◆ Task statement
Omit images. Retype all entries verbatim.

◆ Given data
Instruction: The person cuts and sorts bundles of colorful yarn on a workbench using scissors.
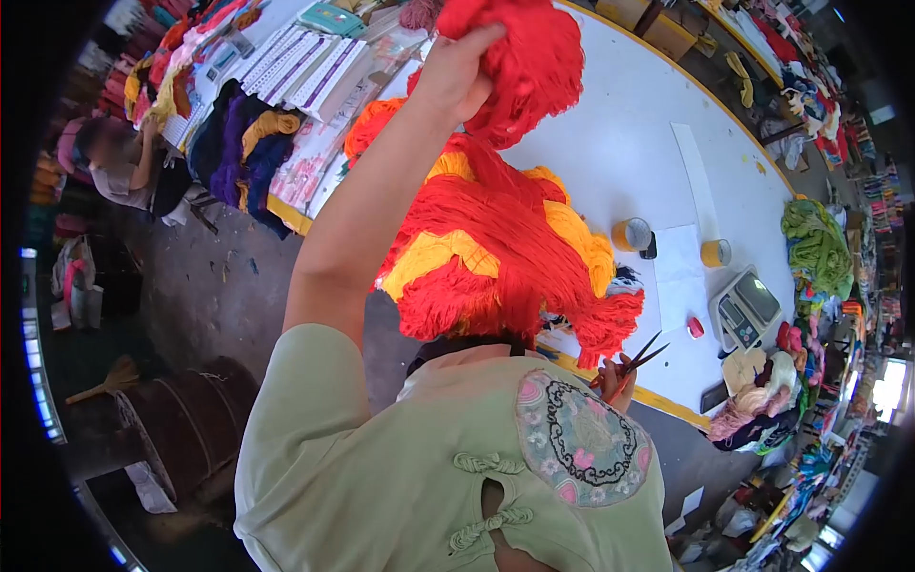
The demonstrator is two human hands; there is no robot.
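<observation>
My left hand is raised at the top of the view, closed round a bundle of red yarn. Under it a large pile of red yarn and orange-yellow yarn lies over the near edge of the white table. At the lower right of the pile my right hand is closed on dark scissors, whose blades are apart and point up and right. Loose red strands hang beside that hand, and much of it is hidden behind my shirt.
Two tape rolls, a digital scale and a small red object are on the table to the right. Printed cards stand at the upper left. Another person sits at the far left, near a metal drum.
</observation>
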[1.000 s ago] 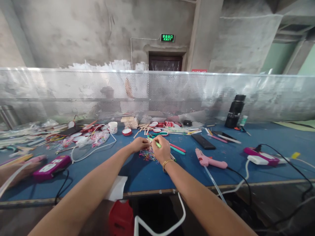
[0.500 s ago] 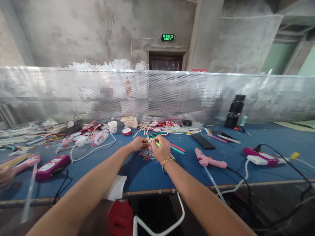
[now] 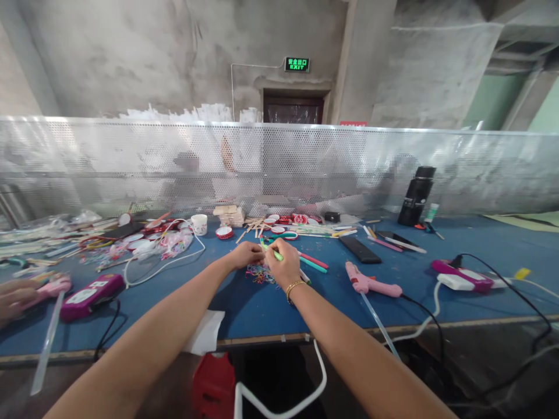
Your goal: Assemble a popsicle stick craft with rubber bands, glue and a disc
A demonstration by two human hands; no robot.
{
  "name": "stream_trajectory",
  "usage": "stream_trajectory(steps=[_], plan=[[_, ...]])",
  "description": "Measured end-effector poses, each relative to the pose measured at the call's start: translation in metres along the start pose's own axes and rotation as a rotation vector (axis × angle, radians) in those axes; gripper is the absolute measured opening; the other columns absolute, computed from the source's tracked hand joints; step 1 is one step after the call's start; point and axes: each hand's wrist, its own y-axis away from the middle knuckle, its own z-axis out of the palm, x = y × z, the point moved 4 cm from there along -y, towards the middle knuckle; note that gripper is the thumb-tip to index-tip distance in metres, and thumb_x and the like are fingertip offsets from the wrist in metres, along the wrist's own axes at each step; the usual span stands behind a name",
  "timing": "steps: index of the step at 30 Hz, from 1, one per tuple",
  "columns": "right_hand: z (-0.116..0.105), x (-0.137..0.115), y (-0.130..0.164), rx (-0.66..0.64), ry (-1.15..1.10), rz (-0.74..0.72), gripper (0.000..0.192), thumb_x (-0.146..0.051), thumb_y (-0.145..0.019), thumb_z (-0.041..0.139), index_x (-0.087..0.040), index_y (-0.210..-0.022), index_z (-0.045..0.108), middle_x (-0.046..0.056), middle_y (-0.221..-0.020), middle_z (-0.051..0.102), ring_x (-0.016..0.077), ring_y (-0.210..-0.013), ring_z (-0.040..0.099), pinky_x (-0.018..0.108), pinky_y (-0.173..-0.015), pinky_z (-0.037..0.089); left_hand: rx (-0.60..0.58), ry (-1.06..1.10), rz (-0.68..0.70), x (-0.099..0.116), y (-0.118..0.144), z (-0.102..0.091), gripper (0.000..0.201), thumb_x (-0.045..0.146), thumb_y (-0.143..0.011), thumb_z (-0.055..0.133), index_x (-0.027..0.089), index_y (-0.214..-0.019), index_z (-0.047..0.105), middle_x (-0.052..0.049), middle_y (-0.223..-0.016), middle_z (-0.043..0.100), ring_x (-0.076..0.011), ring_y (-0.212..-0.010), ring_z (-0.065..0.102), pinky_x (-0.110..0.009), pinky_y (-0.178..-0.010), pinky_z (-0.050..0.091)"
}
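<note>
My right hand [image 3: 283,262], with a gold bracelet at its wrist, is closed around a light green marker pen [image 3: 276,254], whose tip end points toward my left hand. Close beside it, my left hand [image 3: 247,255] is pinched on something small that I cannot make out. Just under the two hands lies a tangle of thin coloured strings [image 3: 259,274]. A red marker [image 3: 311,258] and a teal marker [image 3: 315,265] rest to the right of my right hand. Green-handled scissors [image 3: 283,235] lie behind the hands.
A pink glue gun [image 3: 371,285], a black phone [image 3: 360,249] and a purple-white power strip [image 3: 467,279] are on the right. At left are a purple box [image 3: 92,297], a paper cup [image 3: 199,224], and another person's hand [image 3: 15,297] at a second pink glue gun [image 3: 55,286].
My hands stay close together, with only a slight shift of the green marker. At the far left, the other person's hand has moved up and inward over the glue gun.
</note>
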Motion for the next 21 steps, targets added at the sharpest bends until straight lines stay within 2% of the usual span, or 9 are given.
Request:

◆ Solution for this task
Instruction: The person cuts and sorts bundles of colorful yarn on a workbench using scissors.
The demonstrator is two human hands; there is no robot.
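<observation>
My left hand is raised at the top of the view, closed round a bundle of red yarn. Under it a large pile of red yarn and orange-yellow yarn lies over the near edge of the white table. At the lower right of the pile my right hand is closed on dark scissors, whose blades are apart and point up and right. Loose red strands hang beside that hand, and much of it is hidden behind my shirt.
Two tape rolls, a digital scale and a small red object are on the table to the right. Printed cards stand at the upper left. Another person sits at the far left, near a metal drum.
</observation>
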[1.000 s ago] 
[0.500 s ago] 
[now] 
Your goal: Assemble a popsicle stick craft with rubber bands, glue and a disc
A demonstration by two human hands; no robot.
{
  "name": "stream_trajectory",
  "usage": "stream_trajectory(steps=[_], plan=[[_, ...]])",
  "description": "Measured end-effector poses, each relative to the pose measured at the call's start: translation in metres along the start pose's own axes and rotation as a rotation vector (axis × angle, radians) in those axes; gripper is the absolute measured opening; the other columns absolute, computed from the source's tracked hand joints; step 1 is one step after the call's start; point and axes: each hand's wrist, its own y-axis away from the middle knuckle, its own z-axis out of the palm, x = y × z, the point moved 4 cm from there along -y, towards the middle knuckle; note that gripper is the thumb-tip to index-tip distance in metres, and thumb_x and the like are fingertip offsets from the wrist in metres, along the wrist's own axes at each step; the usual span stands behind a name",
  "timing": "steps: index of the step at 30 Hz, from 1, one per tuple",
  "columns": "right_hand: z (-0.116..0.105), x (-0.137..0.115), y (-0.130..0.164), rx (-0.66..0.64), ry (-1.15..1.10), rz (-0.74..0.72), gripper (0.000..0.192), thumb_x (-0.146..0.051), thumb_y (-0.145..0.019), thumb_z (-0.041..0.139), index_x (-0.087..0.040), index_y (-0.210..-0.022), index_z (-0.045..0.108), middle_x (-0.046..0.056), middle_y (-0.221..-0.020), middle_z (-0.051..0.102), ring_x (-0.016..0.077), ring_y (-0.210..-0.013), ring_z (-0.040..0.099), pinky_x (-0.018..0.108), pinky_y (-0.173..-0.015), pinky_z (-0.037..0.089); left_hand: rx (-0.60..0.58), ry (-1.06..1.10), rz (-0.68..0.70), x (-0.099..0.116), y (-0.118..0.144), z (-0.102..0.091), gripper (0.000..0.201), thumb_x (-0.045..0.146), thumb_y (-0.143..0.011), thumb_z (-0.055..0.133), index_x (-0.027..0.089), index_y (-0.214..-0.019), index_z (-0.047..0.105), middle_x (-0.052..0.049), middle_y (-0.223..-0.016), middle_z (-0.043..0.100), ring_x (-0.076..0.011), ring_y (-0.212..-0.010), ring_z (-0.065..0.102), pinky_x (-0.110..0.009), pinky_y (-0.178..-0.010), pinky_z (-0.050..0.091)"
}
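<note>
My right hand [image 3: 283,262], with a gold bracelet at its wrist, is closed around a light green marker pen [image 3: 276,254], whose tip end points toward my left hand. Close beside it, my left hand [image 3: 247,255] is pinched on something small that I cannot make out. Just under the two hands lies a tangle of thin coloured strings [image 3: 259,274]. A red marker [image 3: 311,258] and a teal marker [image 3: 315,265] rest to the right of my right hand. Green-handled scissors [image 3: 283,235] lie behind the hands.
A pink glue gun [image 3: 371,285], a black phone [image 3: 360,249] and a purple-white power strip [image 3: 467,279] are on the right. At left are a purple box [image 3: 92,297], a paper cup [image 3: 199,224], and another person's hand [image 3: 15,297] at a second pink glue gun [image 3: 55,286].
My hands stay close together, with only a slight shift of the green marker. At the far left, the other person's hand has moved up and inward over the glue gun.
</note>
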Motion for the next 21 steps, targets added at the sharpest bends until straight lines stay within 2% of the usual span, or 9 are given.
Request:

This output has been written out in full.